8 Replies Latest reply on Mar 4, 2014 11:46 PM by amd_support

    R290 linux - Two stage reduction - Low performance

    andreac

      Hi,

      I'm using a R290 under ubuntu 12.04 with opencl (catalyst-13.12).

      This Is what I find strange:

      I write a program that do a two stage reduction (as described here http://developer.amd.com/resources/documentation-articles/articles-whitepapers/opencl-optimization-case-study-simple-reductions/)

      I run it on a vector of 100000000 elements and I loop the kernel queue 10000 times. I'm using a local work group size of 64.

      While the programm is running I typically get:

       

      ~$ aticonfig --adapter=0 --od-getclocks

       

      Adapter 0 - AMD Radeon R9 290 Series
                                  Core (MHz)    Memory (MHz)
                 Current Clocks :    600           400
                   Current Peak :    600           400
        Configurable Peak Range : [300-800]     [400-700]
                       GPU load :    0%

       

      ~$ aticonfig --adapter=0 --od-gettemperature

       

      Adapter 0 - AMD Radeon R9 290 Series
                  Sensor 0: Temperature - 53.50 C

       

      The question is why the clock doesn't go up? Also the temperature doesn't grow and the GPU load is 0%...

      The results in performance is 8.3e+09 red/s witch according the article is not so exciting

       

      Thanks every help is welcome

        • Re: R290 linux - Two stage reduction - Low performance
          andreac

          I add some information, the problem for temperature and gpu load was a false problem.

          Setting DISPLAY=:0.0 now I can read the correct temperature and load.

          The question about the performance for the two stage reduction is still open.

          • Re: R290 linux - Two stage reduction - Low performance
            ravkum

            Hi,

             

            What happens when you keep the vector size 10000000? Do you get similar performance as mentioned in the article?

            What if you change the work group size from 64 to 256? You may need to take care of any local memory in this case.

             

            Regards,

            Ravi

              • Re: R290 linux - Two stage reduction - Low performance
                andreac

                Changing to work size from 64 256 the results becomes wrong as you predicted and  performance in terms of red/s is exactly the same.

                With WS 64 and vector len 10000000 I mesure 8.32e+08 red/s (10 time slower).

                  • Re: R290 linux - Two stage reduction - Low performance
                    ravkum

                    Thanks for the tests andreac. This is strange. Is it possible for you to send me your code?

                      • Re: R290 linux - Two stage reduction - Low performance
                        andreac

                        Yes of course, I'll send you the code in the next days.

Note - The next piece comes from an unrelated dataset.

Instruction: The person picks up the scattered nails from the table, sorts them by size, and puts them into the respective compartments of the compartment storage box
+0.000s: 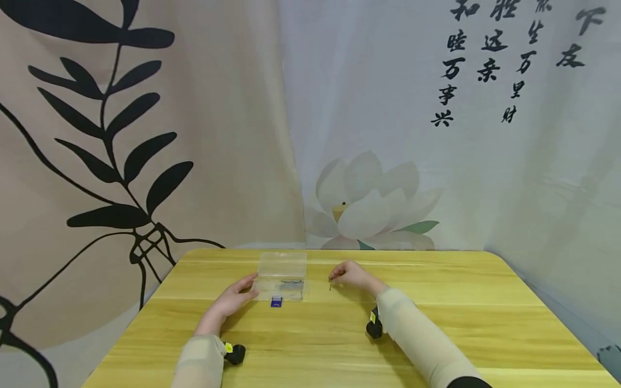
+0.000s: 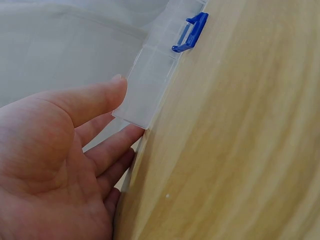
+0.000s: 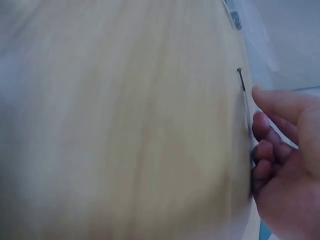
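Observation:
A clear plastic box (image 1: pixel 262 296) lies on the table with its lid (image 1: pixel 282 264) raised at the back and a blue latch (image 1: pixel 276 302) at its front. Several thin dark pieces (image 1: pixel 292 282) lie inside. My left hand (image 1: pixel 234 298) rests against the box's left end, thumb on the near corner and loosely bent fingers behind it (image 2: pixel 55 150). To the right of the box, my right hand (image 1: pixel 353 276) pinches a thin dark screw (image 3: pixel 241 78) between thumb and forefinger, low over the table. Its headed end points away from the fingertips; the grip itself is partly hidden.
The wooden table (image 1: pixel 301 345) reaches back to a printed curtain (image 1: pixel 242 134) with plant, flower and writing. Black wrist cameras with yellow labels sit at the left cuff (image 1: pixel 235 354) and the right cuff (image 1: pixel 374 324).

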Motion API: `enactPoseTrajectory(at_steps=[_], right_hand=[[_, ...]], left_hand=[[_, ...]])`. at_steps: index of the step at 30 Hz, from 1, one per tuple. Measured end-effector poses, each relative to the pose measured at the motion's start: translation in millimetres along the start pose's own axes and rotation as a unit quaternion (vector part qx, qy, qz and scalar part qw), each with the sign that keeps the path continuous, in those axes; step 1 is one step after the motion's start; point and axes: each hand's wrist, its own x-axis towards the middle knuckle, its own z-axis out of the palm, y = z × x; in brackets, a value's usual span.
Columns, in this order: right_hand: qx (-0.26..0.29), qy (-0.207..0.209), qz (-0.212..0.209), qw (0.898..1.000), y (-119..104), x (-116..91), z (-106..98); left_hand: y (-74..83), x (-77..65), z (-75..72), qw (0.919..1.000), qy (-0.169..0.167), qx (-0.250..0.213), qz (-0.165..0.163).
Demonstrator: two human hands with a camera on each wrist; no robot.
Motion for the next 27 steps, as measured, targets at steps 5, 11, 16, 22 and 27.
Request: enactPoseTrajectory(at_steps=[5,11,16,22,27], right_hand=[[0.004,-0.016,0.012,1.0,1.7,-0.3,-1.5],[-0.005,-0.037,0.017,0.999,-3.8,-1.8,-4.8],[-0.009,-0.058,0.006,0.998,-5.0,-0.4,-6.0],[-0.027,-0.069,0.006,0.997,-6.4,0.0,-5.0],[-0.034,-0.068,0.0,0.997,-5.0,0.2,-3.6]], left_hand=[[0.0,-0.4,-0.8,1.0,-0.002,-0.002,0.001],[0.2,1.0,-1.1,1.0,0.0,-0.004,0.001],[1.0,1.7,-1.1,1.0,0.0,-0.006,0.001],[1.4,0.2,-1.2,1.0,0.002,-0.003,0.003],[0.9,-1.6,-0.3,1.0,0.005,-0.004,0.002]])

                        Thanks

                          Andrea

                          • Re: R290 linux - Two stage reduction - Low performance
                            amd_support

                            Hi Andrea,

                               It seems that the way you are measuring time taken by kernel knl_reduce (by using get_timestamp) is not very accurate. It includes all the time taken by kernel queuing, launching and execution. In your case it is also counting the host code time, for example the "if" condition below, and the printf.

                               A better method to measure time is to use the OpenCL native APIs to measure kernel execution on the device. I am posting the relevant code.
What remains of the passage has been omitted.